**Work request**. Count up the lines holding "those" in the material, then reply with only the number.

**Dataset content**.
===

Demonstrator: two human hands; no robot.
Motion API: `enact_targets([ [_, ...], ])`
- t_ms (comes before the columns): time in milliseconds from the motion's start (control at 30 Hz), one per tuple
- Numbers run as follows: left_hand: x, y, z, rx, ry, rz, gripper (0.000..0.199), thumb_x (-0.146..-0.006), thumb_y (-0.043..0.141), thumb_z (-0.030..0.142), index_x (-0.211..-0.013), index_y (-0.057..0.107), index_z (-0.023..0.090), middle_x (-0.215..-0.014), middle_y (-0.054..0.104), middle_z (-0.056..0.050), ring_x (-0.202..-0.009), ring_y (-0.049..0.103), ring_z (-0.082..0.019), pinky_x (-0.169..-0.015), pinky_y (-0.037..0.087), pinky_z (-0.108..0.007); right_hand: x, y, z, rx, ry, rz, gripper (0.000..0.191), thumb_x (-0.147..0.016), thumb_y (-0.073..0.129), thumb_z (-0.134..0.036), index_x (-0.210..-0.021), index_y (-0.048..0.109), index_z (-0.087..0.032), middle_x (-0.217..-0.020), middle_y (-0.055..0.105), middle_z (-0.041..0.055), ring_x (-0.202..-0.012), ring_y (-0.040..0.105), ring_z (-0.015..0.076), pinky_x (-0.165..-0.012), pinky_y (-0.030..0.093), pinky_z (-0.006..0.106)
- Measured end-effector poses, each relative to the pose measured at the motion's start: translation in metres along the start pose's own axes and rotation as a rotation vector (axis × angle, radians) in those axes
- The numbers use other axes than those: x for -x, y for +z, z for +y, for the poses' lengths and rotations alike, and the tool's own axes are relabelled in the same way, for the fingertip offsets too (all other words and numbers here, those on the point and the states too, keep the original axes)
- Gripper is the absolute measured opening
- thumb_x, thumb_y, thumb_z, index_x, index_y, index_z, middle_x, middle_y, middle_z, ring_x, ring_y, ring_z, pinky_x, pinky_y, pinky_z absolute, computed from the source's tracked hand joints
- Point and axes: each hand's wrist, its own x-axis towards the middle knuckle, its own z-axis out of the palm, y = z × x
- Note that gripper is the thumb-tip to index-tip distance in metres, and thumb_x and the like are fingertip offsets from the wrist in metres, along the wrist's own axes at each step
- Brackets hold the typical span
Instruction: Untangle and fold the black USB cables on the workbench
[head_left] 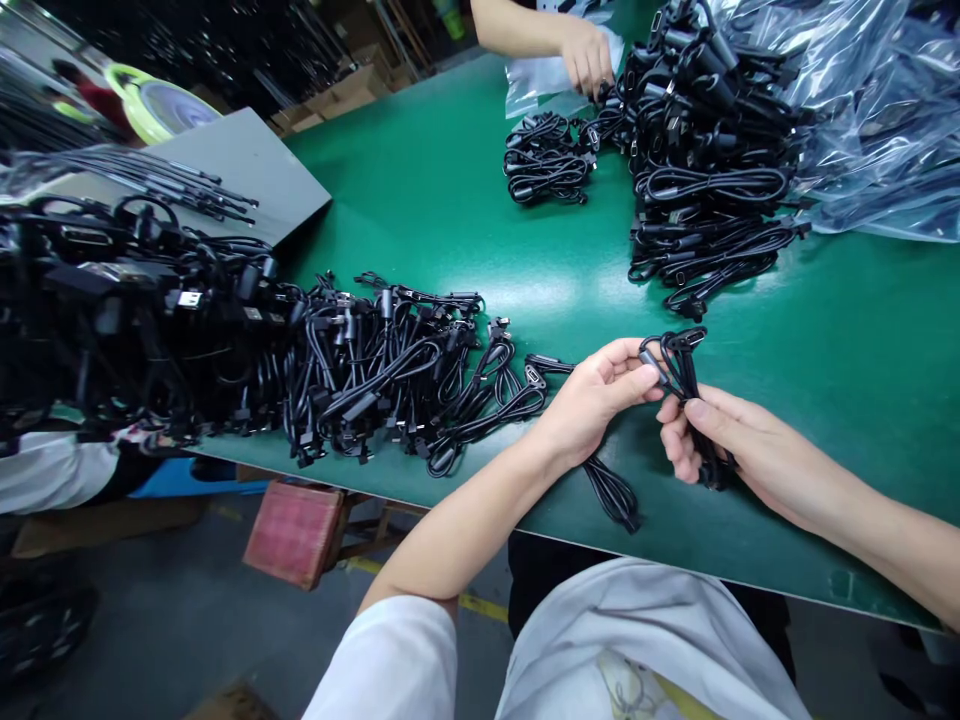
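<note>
A bundled black cable (684,372) is held between my two hands over the green table. My left hand (600,395) pinches a cylindrical piece on the cable near its connector end. Around the middle of the bundle, my right hand (739,435) is closed, thumb on top. A rectangular connector shows at the bundle's upper end. Another folded black cable (611,490) lies on the table, partly hidden beneath my left wrist. Left of my hands spreads a heap of folded black cables (375,365).
A taller pile of black cables (709,190) stands at the back, beside clear plastic bags (885,120). Another person's hand (587,55) touches cables near a smaller stack (547,160). At left, a grey box (247,165) stands behind more cables. A red stool (294,533) is below the table edge.
</note>
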Motion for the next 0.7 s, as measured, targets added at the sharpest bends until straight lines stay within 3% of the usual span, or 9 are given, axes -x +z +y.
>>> enact_targets([
  [233, 0.000, 0.000, 0.000, -0.041, 0.055, 0.009, 0.038, -0.075, 0.086, 0.031, -0.101, 0.063, 0.016, -0.091, 0.070, -0.003, -0.080, 0.064, -0.011, -0.081, 0.052, -0.027, -0.001, -0.005, 0.006, 0.086, -0.026, -0.020, 0.037, -0.094, 0.061, -0.060, -0.097, 0.070, -0.024, -0.086, 0.070, 0.0041, -0.076, 0.064, 0.0183, -0.073, 0.053, 0.032],
  [367, 0.000, 0.000, -0.002, -0.072, 0.061, -0.007, 0.042, -0.077, 0.084, 0.035, -0.106, 0.061, 0.016, -0.096, 0.069, -0.005, -0.089, 0.065, -0.015, -0.087, 0.051, -0.031, -0.001, -0.006, 0.004, 0.084, -0.013, -0.020, 0.040, -0.093, 0.061, -0.063, -0.097, 0.070, -0.024, -0.079, 0.069, 0.0029, -0.070, 0.064, 0.0181, -0.067, 0.052, 0.032],
  [533, 0.003, 0.004, -0.001, -0.203, 0.130, 0.012, 0.042, -0.081, 0.081, 0.033, -0.115, 0.060, 0.020, -0.108, 0.065, -0.004, -0.098, 0.061, -0.014, -0.092, 0.048, -0.028, 0.004, -0.001, 0.000, 0.241, 0.005, -0.059, 0.054, -0.089, 0.057, -0.074, -0.089, 0.069, -0.022, -0.064, 0.063, 0.0017, -0.060, 0.059, 0.0175, -0.057, 0.050, 0.031],
  [700, 0.004, 0.005, 0.000, -0.255, 0.152, -0.027, 0.037, -0.083, 0.078, 0.033, -0.115, 0.064, 0.020, -0.110, 0.064, -0.005, -0.096, 0.059, -0.014, -0.090, 0.048, -0.028, 0.008, 0.003, -0.004, 0.173, 0.058, -0.094, 0.052, -0.088, 0.060, -0.073, -0.088, 0.066, -0.021, -0.066, 0.064, 0.0014, -0.061, 0.060, 0.0166, -0.054, 0.052, 0.029],
])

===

**Response to this task**. 2